Below are some records; copy each line in them that contains "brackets".

● Entries supplied
· · · ·

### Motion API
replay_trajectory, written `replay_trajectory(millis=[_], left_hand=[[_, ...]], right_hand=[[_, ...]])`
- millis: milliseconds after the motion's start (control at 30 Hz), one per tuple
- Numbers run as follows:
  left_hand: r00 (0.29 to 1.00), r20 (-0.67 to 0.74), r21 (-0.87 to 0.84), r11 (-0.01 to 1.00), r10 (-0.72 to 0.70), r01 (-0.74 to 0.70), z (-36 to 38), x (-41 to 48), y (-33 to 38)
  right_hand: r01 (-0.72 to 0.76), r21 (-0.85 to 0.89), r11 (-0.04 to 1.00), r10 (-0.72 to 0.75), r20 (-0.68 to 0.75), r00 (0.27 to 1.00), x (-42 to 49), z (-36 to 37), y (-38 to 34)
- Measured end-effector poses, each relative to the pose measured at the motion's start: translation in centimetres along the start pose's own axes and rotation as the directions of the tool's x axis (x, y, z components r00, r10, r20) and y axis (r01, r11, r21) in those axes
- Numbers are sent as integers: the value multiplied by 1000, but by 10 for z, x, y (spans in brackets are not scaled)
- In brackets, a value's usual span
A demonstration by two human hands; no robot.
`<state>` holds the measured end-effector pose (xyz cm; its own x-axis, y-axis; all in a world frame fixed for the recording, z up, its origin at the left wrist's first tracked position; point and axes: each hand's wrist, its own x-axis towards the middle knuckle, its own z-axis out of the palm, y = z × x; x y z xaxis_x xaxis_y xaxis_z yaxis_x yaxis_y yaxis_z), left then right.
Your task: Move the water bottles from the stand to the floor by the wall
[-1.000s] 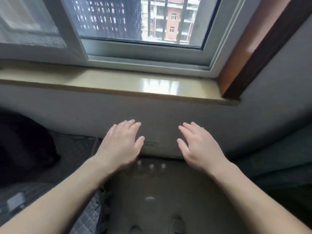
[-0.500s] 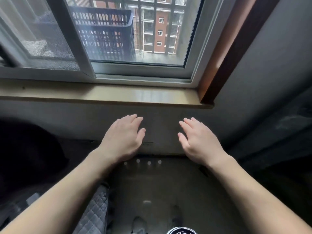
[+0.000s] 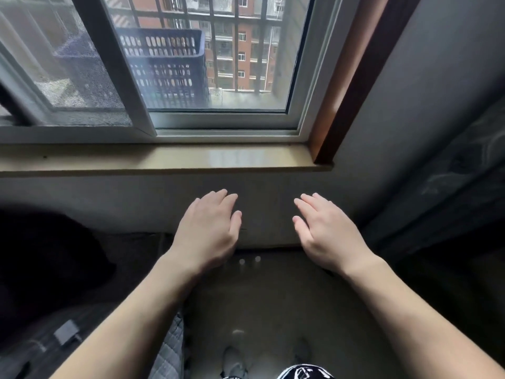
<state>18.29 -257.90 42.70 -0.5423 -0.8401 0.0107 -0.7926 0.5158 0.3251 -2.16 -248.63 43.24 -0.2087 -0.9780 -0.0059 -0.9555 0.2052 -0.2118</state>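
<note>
Two empty grips hover palm-down in the head view: left grip and right grip, fingers straight and relaxed, holding nothing. Below and between them, at the foot of the wall, two pale round spots on the floor may be caps of water bottles; too dim to tell. No stand shows. Best, I judge: find the stand, then take each bottle round its body, upright.
</note>
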Motion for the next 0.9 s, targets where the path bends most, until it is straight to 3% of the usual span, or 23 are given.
replay_trajectory(millis=[400, 900], left_hand=[[999, -40, 24, 1000, 19, -18, 5, -37, 53], [997, -44, 15, 998, 63, -62, 63, -132, 218]], right_hand=[[-90, 127, 988, 95, -29, 995, -56, -17, 30], [-129, 107, 986, 132, -23, 991, -227, -44, 151]])
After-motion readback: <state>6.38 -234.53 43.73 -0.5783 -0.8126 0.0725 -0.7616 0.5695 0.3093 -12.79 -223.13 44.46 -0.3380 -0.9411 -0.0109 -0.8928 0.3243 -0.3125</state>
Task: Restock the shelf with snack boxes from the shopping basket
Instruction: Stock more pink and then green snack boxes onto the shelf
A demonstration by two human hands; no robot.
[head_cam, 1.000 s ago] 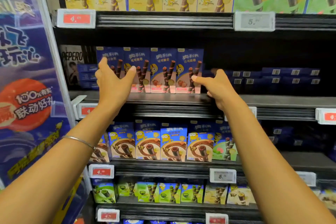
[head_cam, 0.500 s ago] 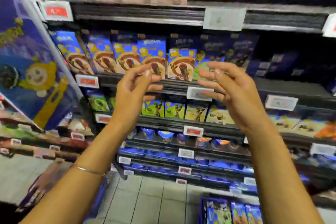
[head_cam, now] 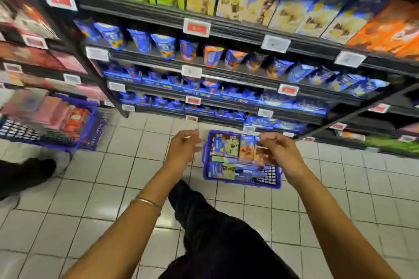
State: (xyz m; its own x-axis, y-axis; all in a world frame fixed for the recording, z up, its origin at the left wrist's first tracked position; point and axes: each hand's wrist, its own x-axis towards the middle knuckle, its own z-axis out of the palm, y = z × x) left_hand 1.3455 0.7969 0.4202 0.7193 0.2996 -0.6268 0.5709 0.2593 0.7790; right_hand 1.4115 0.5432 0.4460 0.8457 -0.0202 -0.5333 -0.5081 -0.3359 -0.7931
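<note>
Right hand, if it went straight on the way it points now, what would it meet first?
Probably the snack boxes in the blue shopping basket below the right hand, though depth is unclear.

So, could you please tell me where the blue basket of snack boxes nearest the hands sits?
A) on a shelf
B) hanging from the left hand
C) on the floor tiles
C: the blue basket rests flat on the floor tiles.
</note>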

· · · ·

● Reply to the task
- Numbers are sent as integers: the value multiplied by 1000, but by 10 for z, x, y (spans in brackets are not scaled)
- In brackets, a value's usual span

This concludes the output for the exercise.